6-Machine Learning (QBoost) with Quantum Annealing¶

In this section, we describe machine lerning (ML) as an example of an application of quantum annealing (QA) optimization.

In the first, we show clustering using PyQUBO and OpenJij.

In the seconde, we execute an ensamble study called QBoost with PyQUBO and D-Wave sampler.

Clustering¶

Clustering is the task of deviding given set of data into $n$ clusters ($n$ is our input). For the sake of simplicity, let us consider the number of cluster is 2 in this time.
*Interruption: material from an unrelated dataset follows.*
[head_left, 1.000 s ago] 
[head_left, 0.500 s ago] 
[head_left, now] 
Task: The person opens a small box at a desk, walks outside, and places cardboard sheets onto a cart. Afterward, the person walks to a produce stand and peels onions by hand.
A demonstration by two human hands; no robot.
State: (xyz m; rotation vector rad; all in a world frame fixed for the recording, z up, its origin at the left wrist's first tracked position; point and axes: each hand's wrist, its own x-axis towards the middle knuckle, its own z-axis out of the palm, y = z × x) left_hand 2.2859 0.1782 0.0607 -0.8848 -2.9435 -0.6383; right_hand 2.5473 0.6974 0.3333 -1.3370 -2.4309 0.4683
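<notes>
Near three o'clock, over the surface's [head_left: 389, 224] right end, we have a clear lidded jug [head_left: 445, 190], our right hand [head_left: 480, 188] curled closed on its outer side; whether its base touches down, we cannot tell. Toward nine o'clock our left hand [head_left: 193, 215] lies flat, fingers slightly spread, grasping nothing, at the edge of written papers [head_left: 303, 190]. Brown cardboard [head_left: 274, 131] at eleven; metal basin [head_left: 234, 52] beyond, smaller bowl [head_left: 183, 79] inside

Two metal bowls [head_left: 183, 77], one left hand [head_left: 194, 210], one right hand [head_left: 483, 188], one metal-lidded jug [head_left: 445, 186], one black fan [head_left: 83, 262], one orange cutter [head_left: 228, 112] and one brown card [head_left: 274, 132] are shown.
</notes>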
Importing the required libraries¶

We import scikit-learn library for ML.

[1]:

# import libraries
import numpy as np
from matplotlib import pyplot as plt
from sklearn import cluster
import pandas as pd
from scipy.spatial import distance_matrix
from pyqubo import Array, Constraint, Placeholder, solve_qubo
import openjij as oj
from sklearn.model_selection import train_test_split

Make artificial data¶

In this case, let us generate linearly separable data in a two-dimensional plane artificially.

[2]:

data = []
label = []
for i in range(100):
    # generate 0 to 1 random number
    p = np.random.uniform(0, 1)
    # set class 1 when certain condition are met, and -1 when it are not met
    cls =1 if p>0.5 else -1
    # create random numbers following a normal distribution
    data.append(np.random.normal(0, 0.5, 2) + np.array([cls, cls]))
    label.append(cls)
# formatted as a DataFrame
df1 = pd.DataFrame(data, columns=["x", "y"], index=range(len(data)))
df1["label"] = label

[3]:

# visualize dataset
df1.plot(kind='scatter', x="x", y="y")
plt.show()

../_images/en_006-Machine_Learning_by_QA_7_0.png

We demonstrate clustering by minimizing the following Hamiltonians.

\[H = - \sum_{i, j} \frac{1}{2}d_{i,j} (1 - \sigma _i \sigma_j)\]

Where $i, j$ is sample No., $d_{i, j}$ is a distance between $i$ and $j$, $\sigma_i=\{-1,1\}$ is spin variable that indicates whether $i$ belong to one of the two clusters.

Each term of this Hamiltonian sum behaves as follows.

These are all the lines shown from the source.